Transcribe the listing below only from the line with "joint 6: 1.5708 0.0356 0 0" up to and including the line with "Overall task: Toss".

----

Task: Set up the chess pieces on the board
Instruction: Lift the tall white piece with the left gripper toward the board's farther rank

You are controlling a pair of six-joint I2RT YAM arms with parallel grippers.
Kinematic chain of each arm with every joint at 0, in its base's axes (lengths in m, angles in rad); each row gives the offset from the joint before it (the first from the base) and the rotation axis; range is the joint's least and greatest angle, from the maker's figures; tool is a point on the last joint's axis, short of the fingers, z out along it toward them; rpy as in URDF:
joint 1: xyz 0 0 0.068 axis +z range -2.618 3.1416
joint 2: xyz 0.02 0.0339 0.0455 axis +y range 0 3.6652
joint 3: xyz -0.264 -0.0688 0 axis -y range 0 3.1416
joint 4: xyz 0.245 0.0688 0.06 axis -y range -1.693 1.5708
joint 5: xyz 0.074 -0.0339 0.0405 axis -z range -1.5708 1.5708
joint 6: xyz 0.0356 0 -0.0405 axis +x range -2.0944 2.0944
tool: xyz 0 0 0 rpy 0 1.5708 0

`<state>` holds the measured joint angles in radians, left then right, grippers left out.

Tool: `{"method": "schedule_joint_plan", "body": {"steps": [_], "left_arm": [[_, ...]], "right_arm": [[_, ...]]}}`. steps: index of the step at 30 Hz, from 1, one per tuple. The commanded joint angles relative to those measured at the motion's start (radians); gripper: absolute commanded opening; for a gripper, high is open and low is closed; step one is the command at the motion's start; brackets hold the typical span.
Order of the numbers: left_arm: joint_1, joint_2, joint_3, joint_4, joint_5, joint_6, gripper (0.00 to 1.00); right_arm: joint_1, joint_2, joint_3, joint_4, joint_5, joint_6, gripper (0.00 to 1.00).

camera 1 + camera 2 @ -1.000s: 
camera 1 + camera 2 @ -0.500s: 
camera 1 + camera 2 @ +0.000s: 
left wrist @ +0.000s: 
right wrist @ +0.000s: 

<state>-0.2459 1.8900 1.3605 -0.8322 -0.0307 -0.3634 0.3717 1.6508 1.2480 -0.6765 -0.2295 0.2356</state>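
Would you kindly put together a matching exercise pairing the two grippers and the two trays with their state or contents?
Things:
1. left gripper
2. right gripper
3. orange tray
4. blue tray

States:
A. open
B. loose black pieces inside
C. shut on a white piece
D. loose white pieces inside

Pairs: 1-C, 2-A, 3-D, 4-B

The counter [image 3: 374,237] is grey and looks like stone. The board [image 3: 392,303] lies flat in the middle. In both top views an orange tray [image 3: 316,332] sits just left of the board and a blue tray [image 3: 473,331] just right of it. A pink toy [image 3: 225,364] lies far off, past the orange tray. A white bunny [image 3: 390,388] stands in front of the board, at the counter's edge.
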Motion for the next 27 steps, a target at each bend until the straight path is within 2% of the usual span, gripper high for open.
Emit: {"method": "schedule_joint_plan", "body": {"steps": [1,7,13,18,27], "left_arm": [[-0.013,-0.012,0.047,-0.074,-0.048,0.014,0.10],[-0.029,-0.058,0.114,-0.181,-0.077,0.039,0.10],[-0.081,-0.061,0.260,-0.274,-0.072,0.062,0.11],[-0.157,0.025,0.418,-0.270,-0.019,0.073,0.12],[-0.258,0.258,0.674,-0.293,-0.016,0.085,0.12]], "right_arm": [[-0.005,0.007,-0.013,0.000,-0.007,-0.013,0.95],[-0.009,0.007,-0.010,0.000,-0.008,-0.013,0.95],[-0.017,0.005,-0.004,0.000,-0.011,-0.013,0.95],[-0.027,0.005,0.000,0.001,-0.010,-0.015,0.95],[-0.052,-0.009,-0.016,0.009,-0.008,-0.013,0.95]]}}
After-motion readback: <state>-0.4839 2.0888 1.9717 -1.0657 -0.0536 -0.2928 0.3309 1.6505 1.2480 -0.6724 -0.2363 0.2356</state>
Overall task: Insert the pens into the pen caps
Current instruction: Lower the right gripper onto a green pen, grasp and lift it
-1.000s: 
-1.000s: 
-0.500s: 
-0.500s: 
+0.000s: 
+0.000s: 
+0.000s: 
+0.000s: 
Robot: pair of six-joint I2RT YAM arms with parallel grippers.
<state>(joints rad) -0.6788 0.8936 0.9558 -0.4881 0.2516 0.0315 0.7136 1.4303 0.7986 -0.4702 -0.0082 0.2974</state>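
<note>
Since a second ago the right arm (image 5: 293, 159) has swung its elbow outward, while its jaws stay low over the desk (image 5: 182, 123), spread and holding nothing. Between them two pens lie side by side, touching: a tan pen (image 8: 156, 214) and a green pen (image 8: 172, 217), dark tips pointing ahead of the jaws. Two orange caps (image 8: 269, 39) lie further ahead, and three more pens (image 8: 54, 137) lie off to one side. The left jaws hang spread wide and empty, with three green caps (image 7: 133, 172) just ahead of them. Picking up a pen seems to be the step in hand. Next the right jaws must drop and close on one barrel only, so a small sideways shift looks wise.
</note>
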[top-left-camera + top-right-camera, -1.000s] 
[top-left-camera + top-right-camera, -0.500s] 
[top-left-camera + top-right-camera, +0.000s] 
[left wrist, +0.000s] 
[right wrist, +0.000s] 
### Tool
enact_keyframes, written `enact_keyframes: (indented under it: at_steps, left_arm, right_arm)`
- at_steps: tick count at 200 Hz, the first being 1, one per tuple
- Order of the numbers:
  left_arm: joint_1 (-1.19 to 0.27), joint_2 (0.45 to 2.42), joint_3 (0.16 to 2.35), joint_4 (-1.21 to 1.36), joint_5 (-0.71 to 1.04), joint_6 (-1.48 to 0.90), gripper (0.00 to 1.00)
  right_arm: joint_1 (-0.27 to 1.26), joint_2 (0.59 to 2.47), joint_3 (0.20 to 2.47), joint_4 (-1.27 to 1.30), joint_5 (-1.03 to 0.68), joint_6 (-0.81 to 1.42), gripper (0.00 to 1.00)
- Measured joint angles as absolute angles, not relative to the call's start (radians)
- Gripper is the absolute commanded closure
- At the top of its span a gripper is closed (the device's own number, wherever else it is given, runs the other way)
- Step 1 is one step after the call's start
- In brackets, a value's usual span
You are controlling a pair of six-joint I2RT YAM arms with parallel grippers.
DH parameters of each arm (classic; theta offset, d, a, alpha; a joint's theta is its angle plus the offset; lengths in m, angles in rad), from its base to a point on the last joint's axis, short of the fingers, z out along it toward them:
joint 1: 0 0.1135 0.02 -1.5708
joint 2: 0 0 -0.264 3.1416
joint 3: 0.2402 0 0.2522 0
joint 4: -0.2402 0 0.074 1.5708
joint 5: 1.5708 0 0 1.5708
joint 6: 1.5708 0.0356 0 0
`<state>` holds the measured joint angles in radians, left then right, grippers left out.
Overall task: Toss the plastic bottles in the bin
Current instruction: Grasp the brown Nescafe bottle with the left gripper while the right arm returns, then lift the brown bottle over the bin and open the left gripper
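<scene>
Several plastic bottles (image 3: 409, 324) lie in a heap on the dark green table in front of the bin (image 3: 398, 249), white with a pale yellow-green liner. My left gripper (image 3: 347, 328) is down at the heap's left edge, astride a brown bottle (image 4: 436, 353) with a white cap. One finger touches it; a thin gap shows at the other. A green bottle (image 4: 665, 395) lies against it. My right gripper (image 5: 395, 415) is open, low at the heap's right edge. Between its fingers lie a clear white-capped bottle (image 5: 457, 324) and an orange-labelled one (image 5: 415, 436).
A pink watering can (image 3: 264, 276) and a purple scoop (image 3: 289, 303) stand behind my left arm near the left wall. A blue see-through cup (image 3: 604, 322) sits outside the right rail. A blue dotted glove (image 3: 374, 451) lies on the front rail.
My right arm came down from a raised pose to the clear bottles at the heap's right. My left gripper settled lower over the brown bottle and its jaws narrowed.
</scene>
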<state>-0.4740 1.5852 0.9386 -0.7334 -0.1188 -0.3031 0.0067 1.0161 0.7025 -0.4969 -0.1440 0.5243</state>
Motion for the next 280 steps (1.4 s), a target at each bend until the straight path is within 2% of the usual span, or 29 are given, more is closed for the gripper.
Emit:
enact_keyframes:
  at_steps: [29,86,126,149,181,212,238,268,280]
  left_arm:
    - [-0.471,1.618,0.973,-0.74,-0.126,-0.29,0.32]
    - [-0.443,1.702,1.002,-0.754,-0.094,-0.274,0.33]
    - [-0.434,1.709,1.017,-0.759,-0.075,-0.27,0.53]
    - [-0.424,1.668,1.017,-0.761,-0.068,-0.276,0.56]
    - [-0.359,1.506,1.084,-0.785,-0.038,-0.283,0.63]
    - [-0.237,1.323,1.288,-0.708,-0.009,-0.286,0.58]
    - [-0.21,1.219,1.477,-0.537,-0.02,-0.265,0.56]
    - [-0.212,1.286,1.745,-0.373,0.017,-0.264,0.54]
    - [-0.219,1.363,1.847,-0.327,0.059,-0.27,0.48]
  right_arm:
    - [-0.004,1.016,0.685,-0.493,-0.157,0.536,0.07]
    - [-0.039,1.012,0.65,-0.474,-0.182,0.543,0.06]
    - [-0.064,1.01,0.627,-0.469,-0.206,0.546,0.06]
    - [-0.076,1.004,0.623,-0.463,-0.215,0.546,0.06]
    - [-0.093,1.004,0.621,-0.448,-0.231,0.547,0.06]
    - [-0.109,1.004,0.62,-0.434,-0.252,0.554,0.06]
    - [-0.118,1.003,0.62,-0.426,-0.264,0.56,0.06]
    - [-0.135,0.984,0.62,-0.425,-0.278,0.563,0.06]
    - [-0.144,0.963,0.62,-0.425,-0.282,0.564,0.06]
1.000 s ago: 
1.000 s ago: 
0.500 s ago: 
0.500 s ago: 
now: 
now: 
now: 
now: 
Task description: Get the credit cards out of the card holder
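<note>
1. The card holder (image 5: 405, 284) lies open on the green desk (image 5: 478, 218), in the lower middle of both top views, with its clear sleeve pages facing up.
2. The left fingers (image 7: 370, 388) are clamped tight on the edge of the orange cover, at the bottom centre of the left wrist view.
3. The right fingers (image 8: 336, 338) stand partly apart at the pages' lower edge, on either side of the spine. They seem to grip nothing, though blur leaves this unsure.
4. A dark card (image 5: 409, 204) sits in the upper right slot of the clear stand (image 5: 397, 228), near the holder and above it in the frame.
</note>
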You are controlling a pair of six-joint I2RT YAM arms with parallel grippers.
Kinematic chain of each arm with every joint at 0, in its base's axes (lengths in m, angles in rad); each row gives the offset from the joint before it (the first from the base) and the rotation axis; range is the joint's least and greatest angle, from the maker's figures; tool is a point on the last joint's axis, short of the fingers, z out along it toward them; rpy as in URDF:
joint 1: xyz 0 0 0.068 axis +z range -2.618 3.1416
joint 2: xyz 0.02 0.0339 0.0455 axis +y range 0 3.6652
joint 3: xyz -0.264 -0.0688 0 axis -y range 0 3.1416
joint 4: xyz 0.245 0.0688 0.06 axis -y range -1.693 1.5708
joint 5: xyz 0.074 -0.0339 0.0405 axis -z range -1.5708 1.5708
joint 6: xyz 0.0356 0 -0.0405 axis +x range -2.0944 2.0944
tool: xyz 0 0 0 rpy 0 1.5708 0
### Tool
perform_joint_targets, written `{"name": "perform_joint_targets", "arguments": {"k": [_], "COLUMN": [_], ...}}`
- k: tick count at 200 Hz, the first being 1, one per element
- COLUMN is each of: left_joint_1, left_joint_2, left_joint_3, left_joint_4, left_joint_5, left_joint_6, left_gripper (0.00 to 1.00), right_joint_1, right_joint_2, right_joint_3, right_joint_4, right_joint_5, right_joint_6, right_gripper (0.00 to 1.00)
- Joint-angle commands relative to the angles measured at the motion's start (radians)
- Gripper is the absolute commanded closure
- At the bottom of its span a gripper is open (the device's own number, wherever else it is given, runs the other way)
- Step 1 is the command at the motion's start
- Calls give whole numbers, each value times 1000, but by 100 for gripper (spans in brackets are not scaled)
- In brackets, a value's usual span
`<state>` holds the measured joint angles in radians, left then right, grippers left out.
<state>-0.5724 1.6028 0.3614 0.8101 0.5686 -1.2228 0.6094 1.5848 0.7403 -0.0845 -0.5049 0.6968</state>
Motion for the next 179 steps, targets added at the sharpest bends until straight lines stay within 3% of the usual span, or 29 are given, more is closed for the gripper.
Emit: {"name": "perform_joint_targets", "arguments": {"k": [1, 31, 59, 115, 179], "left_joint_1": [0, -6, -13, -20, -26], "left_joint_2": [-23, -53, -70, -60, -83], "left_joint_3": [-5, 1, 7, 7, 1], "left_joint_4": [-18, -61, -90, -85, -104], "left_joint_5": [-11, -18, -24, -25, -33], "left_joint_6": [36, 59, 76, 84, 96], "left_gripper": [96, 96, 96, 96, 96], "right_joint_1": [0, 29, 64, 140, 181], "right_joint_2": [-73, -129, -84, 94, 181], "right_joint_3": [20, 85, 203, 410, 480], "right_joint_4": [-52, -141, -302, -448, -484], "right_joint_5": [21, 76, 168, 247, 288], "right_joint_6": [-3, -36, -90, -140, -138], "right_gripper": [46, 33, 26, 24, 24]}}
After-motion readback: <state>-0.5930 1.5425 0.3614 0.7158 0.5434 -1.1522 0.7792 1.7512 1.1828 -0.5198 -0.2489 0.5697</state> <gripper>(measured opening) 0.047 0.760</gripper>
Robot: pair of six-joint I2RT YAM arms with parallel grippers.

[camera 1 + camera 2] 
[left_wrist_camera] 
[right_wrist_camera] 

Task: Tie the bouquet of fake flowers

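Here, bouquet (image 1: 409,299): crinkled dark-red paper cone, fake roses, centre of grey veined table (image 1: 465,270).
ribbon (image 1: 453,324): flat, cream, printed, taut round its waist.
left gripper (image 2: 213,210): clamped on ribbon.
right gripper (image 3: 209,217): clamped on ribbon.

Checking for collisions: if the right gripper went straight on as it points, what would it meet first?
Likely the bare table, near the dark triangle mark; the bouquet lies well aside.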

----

§ Output for this exercise:
joint 6: 1.5708 0.0356 0 0
`<state>` holds the measured joint angles in radians, left then right, grippers left out.
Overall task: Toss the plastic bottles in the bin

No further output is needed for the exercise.